Following a year-long probe into tech giants Amazon, Apple, Facebook, and Google, the House Judiciary antitrust subcommittee has its next target in its sights – big pharma.
Following a year-long probe into tech giants Amazon, Apple, Facebook and Google, the House Judiciary antitrust subcommittee has its next target in its sights – big pharma.
Vice chairman of the subcommittee representative Joe Neguse called for a hearing to probe the FTC’s approach to pharmaceutical mergers.
Neguse told CNBC, “I think that this first hearing could be a starting point of sorts in providing both the committee and the American public with a better understanding of the scope of issues. And from there, depending on what we glean during that hearing regarding the FTC’s merger policy, I think it could very well lead to a broader investigation similar to the investigation that the committee undertook in the digital economy and Big Tech.”

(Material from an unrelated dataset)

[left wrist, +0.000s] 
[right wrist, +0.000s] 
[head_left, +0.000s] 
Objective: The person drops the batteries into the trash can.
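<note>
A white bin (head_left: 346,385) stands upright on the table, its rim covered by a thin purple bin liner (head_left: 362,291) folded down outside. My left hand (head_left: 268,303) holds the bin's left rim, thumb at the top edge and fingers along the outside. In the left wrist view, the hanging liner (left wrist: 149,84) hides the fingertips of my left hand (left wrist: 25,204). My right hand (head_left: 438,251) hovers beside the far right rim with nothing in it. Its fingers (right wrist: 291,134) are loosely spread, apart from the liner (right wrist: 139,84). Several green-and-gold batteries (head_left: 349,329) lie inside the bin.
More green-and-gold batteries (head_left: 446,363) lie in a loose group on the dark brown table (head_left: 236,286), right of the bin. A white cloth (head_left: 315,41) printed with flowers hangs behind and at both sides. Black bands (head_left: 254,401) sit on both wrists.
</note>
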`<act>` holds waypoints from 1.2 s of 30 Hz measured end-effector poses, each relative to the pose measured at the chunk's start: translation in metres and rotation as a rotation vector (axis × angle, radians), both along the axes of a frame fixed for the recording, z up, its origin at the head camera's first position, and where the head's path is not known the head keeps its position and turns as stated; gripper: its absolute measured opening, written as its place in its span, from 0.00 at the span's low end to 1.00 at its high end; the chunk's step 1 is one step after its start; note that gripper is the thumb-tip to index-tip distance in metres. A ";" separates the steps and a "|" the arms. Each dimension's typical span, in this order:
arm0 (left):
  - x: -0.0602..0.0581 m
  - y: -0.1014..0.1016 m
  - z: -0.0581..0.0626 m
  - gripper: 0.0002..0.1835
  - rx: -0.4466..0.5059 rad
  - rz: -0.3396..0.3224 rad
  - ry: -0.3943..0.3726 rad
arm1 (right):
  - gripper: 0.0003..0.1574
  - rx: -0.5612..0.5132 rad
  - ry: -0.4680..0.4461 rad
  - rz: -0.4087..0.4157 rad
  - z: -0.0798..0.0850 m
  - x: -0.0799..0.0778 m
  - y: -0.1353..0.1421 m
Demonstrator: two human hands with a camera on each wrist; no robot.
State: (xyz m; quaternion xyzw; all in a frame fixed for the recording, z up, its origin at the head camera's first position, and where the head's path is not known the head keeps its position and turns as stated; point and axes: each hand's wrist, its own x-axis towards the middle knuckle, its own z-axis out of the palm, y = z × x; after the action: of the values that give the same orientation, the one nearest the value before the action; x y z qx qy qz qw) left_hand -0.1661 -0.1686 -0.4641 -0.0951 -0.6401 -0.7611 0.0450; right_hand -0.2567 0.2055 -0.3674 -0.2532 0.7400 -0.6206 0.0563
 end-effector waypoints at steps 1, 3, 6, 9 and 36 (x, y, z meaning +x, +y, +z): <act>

The subcommittee’s investigation into the tech industry giants has so far led to not one but two lawsuits by the Justice Department against Google for violation of federal antitrust laws.
The global pandemic has brought perhaps more attention than ever to the pharma industry, raising louder concerns over drug pricing and reduced innovation, a theory backed up by a 2017 study that found less competition was linked to higher generic drug prices.
“It would be one thing if the acquisitions resulted in deterring future anticompetitive conduct and decreased drug prices for consumers. However, there is growing consensus that increases in drug prices can be attributed, in part, to mergers and consolidation in the industry,” Neguse wrote in his request letter to committee Chairman Jerrold Nadler and subcommittee Chairman David Cicilline.
Neguse zeroed in his criticism on the recent approvals by the FTC of Abbvie’s acquisition of Allergan and the proposed merger between Pfizer and Mylan.
FTC Commissioner Rohit Chopra, who disapproved of the Pfizer-Mylan deal, said, “the status quo approach of seeking settlements through divestitures of individual products is myopic and misses some of the fundamental elements of how firms compete in this industry.”
Fellow Commissioner Christine Wilson voted to approve that merger, but also voiced concerns about high drug prices. Wilson pointed to the fact that the FTC’s power is limited.
Last year saw the most expensive biopharma acquisition in the last 20 years with Bristol Myers Squibb’s massive $74 billion purchase of Celgene. In an official statement regarding this merger, Wilson wrote, “Unfortunately, many of the causes of higher drug prices, including systemic distortions created by massive regulatory regimes and a pervasive principal/agent problem, fall outside the jurisdiction and legal authority of the Federal Trade Commission.”
On the same day Neguse sent his hearing request, pharma giant Merck announced a new deal to bolster their COVID-19 pipeline with the acquisition of privately-held OncoImmune for $425 million in cash.
Neguse hasn’t given out a blacklist of targeted companies, saying he will defer to committee leadership. His biggest takeaway from the investigation into the tech industry was the value of using the subcommittee’s brains and resources to evaluate potential harm from an industry on the American public.
“We were able to glean for the American public quite a bit of information that was perhaps not otherwise or previously known,” he said of the tech investigation. “Turning now to the next task, which would be to address this other area where there is clear consumer harm and using those same techniques, in my view, would inure to the benefit of the American public.”
BioSpace reached out to big pharma lobbying group PhRMA regarding the coming investigation, but they declined to comment.